*** Block opens ***

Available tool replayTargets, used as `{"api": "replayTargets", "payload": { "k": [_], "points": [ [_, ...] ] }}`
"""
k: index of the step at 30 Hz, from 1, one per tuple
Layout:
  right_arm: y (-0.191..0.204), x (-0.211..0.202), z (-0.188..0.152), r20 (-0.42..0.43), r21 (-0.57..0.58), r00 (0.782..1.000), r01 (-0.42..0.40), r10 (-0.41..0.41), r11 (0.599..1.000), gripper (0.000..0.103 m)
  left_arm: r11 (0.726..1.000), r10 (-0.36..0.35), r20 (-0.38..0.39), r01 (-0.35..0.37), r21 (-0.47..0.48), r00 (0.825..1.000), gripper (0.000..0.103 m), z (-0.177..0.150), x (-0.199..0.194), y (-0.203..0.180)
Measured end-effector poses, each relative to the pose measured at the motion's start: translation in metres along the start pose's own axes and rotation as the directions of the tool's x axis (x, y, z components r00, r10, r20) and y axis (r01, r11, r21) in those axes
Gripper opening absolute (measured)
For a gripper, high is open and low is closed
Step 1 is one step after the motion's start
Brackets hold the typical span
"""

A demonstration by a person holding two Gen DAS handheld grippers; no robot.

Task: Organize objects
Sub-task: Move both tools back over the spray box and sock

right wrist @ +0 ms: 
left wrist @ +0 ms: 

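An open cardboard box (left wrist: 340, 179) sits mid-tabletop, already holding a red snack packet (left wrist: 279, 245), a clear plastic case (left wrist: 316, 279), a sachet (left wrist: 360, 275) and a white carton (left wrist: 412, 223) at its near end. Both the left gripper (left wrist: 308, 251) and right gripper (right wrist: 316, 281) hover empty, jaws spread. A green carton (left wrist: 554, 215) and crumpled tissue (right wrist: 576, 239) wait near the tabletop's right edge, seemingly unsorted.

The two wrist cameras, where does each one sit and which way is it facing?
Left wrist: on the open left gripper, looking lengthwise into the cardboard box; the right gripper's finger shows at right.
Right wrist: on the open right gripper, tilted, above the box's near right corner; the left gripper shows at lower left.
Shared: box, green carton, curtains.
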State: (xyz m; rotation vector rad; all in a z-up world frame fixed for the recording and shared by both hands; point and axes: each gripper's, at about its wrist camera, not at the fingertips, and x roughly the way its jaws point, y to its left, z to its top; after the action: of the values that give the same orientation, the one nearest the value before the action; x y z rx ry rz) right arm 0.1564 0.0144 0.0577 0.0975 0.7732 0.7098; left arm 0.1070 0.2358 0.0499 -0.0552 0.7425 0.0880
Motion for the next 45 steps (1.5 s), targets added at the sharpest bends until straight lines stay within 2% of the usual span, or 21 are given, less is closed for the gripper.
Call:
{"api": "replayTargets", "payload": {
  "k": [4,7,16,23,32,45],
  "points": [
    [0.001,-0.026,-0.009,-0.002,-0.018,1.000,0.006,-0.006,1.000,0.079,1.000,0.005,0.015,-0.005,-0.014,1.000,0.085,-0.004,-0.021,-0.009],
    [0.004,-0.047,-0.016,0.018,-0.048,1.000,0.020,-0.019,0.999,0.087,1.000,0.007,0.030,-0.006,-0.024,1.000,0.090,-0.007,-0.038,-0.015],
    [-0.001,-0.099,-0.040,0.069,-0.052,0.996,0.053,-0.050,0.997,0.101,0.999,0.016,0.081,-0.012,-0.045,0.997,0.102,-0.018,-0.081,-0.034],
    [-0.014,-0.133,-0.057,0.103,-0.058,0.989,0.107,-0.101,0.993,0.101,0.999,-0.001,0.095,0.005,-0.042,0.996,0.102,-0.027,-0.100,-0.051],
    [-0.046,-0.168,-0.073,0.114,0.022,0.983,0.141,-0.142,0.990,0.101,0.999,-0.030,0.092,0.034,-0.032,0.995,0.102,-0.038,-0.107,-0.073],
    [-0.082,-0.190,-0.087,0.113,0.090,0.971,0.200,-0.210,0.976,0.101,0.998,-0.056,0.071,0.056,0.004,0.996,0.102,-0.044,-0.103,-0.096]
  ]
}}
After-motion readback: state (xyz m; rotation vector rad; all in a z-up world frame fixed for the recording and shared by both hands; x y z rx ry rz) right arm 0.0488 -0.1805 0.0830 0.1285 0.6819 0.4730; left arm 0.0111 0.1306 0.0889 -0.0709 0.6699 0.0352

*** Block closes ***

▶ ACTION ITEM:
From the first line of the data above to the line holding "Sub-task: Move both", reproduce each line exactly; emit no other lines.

▶ RESPONSE BOX:
Available tool replayTargets, used as `{"api": "replayTargets", "payload": { "k": [_], "points": [ [_, ...] ] }}`
"""
k: index of the step at 30 Hz, from 1, one per tuple
Layout:
  right_arm: y (-0.191..0.204), x (-0.211..0.202), z (-0.188..0.152), r20 (-0.42..0.43), r21 (-0.57..0.58), r00 (0.782..1.000), r01 (-0.42..0.40), r10 (-0.41..0.41), r11 (0.599..1.000), gripper (0.000..0.103 m)
  left_arm: r11 (0.726..1.000), r10 (-0.36..0.35), r20 (-0.38..0.39), r01 (-0.35..0.37), r21 (-0.47..0.48), r00 (0.825..1.000), gripper (0.000..0.103 m), z (-0.177..0.150), x (-0.199..0.194), y (-0.203..0.180)
Measured end-effector poses, each relative to the pose measured at the motion's start: translation in metres along the start pose's own axes and rotation as the directions of the tool's x axis (x, y, z components r00, r10, r20) and y axis (r01, r11, r21) in those axes
Gripper opening absolute (measured)
For a gripper, high is open and low is closed
Step 1 is one step after the motion's start
Brackets hold the typical span
"""

A demonstration by a person holding two Gen DAS handheld grippers; no robot.

Task: Organize objects
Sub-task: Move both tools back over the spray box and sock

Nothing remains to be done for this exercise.